About this task: Reproduce the records below exactly, but only between the lines holding "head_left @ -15" and "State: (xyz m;", inclusive.

The data:
>>>>>

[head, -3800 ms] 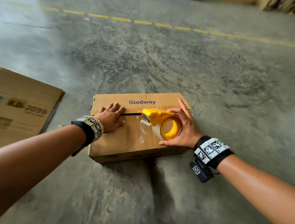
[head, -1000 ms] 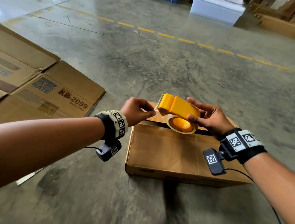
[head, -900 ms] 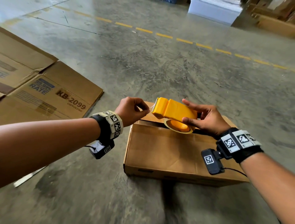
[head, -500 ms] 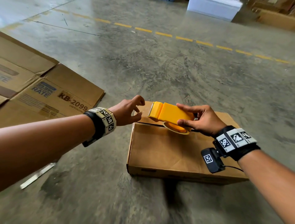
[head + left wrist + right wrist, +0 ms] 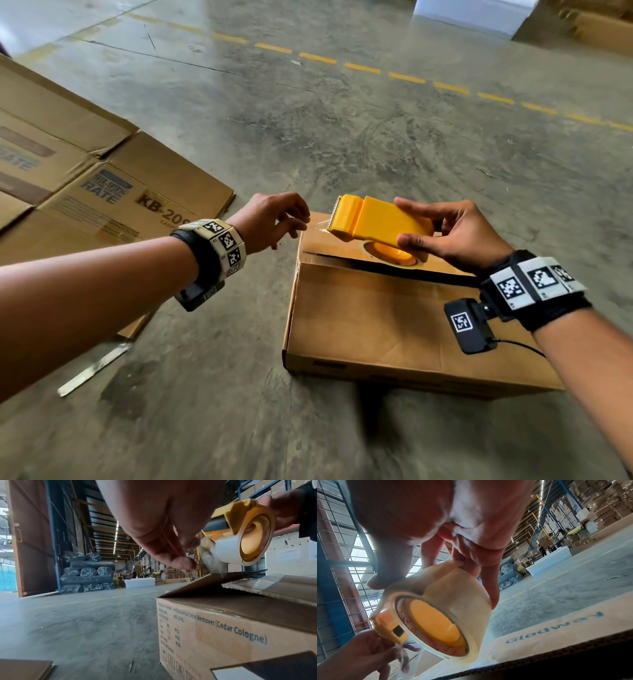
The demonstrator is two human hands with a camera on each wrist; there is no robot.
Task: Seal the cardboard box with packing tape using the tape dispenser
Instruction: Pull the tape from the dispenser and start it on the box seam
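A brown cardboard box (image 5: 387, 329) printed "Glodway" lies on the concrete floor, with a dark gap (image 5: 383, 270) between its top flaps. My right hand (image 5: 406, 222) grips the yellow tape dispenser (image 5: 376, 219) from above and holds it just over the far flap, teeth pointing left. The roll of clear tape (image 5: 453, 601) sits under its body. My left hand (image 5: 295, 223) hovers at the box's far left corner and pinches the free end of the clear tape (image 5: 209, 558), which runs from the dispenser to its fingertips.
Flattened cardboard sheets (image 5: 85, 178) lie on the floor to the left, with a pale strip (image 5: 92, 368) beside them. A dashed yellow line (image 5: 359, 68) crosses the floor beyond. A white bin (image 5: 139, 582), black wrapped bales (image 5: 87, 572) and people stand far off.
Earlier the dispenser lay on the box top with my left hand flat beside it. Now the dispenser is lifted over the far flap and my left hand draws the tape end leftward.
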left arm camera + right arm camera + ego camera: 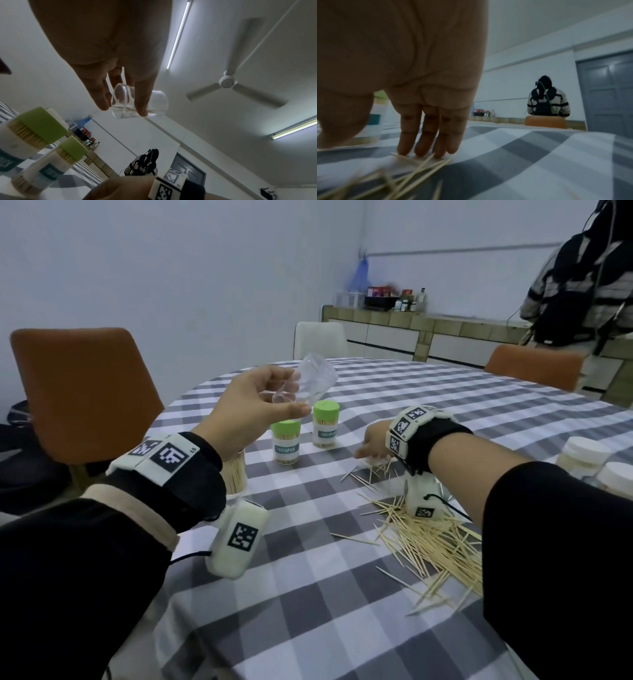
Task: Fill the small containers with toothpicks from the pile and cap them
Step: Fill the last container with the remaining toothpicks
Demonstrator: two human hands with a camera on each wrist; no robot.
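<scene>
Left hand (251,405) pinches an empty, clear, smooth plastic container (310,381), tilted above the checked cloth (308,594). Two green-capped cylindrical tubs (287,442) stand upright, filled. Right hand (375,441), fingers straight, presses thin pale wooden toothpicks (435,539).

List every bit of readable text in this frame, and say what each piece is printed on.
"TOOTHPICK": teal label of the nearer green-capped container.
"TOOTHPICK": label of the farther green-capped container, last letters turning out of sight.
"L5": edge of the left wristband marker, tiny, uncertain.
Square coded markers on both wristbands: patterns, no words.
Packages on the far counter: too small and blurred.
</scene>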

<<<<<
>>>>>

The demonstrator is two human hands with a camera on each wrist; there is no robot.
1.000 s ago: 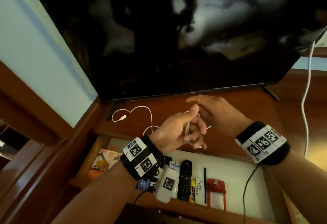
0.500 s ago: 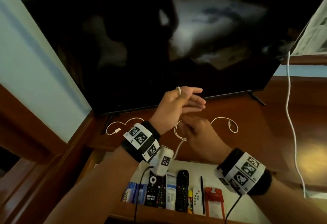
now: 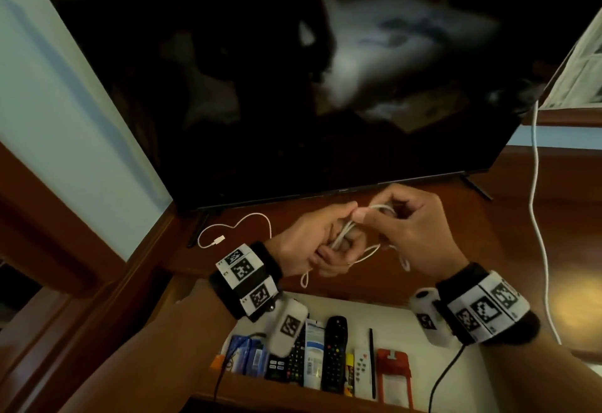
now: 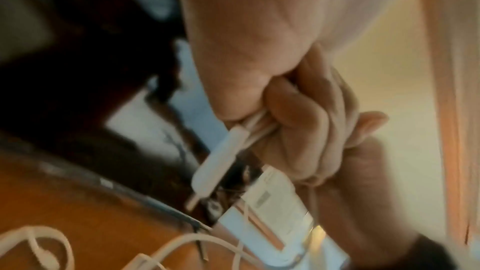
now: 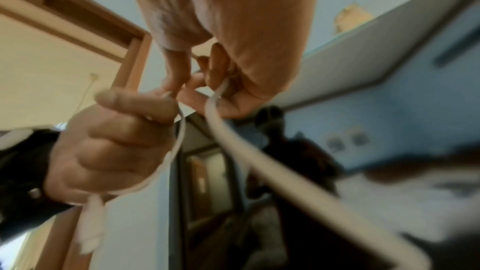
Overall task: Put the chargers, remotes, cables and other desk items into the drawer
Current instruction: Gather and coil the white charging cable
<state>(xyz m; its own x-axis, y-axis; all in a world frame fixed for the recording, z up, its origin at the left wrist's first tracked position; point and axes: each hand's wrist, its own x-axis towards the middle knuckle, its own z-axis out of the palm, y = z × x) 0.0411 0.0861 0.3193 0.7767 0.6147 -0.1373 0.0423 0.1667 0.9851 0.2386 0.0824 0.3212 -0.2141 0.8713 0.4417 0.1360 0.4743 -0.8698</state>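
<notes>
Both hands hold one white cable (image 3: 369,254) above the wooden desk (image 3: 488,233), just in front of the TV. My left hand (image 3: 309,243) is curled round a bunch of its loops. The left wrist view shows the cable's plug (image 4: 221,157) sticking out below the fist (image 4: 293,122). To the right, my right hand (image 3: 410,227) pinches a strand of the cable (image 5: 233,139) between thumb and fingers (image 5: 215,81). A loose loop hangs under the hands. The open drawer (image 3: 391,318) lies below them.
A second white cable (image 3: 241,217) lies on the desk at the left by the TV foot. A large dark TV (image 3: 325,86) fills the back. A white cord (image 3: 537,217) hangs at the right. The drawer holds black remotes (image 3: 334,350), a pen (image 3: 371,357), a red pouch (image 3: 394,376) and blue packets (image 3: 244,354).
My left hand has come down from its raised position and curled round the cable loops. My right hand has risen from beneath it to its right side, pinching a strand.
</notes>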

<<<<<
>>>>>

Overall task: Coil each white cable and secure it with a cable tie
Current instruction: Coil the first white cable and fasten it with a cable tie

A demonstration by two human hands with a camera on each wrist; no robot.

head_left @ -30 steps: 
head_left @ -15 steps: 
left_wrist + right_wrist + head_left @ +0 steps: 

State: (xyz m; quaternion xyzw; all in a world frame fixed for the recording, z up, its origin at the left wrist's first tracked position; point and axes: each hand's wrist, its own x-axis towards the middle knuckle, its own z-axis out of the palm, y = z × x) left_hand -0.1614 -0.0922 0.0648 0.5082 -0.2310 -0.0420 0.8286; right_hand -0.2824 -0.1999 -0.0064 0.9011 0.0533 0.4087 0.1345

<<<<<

Expected answer:
head_left @ -15 steps: 
left_wrist + right_wrist + head_left @ +0 steps: 

State: (xyz m; quaternion xyzw; all in a world frame fixed for the recording, z up, its origin at the left wrist's first tracked position; point and axes: each hand's wrist, its own x-axis towards the middle knuckle, its own z-axis out of the palm, y = z × x) left_hand -0.1614 -0.0922 0.0648 0.5082 -0.2310 -0.0420 0.8286; right_hand -0.2824 -0.1999 -0.0064 0.9011 0.0533 0.4087 0.1345

Besides the given answer, there is nothing more to add.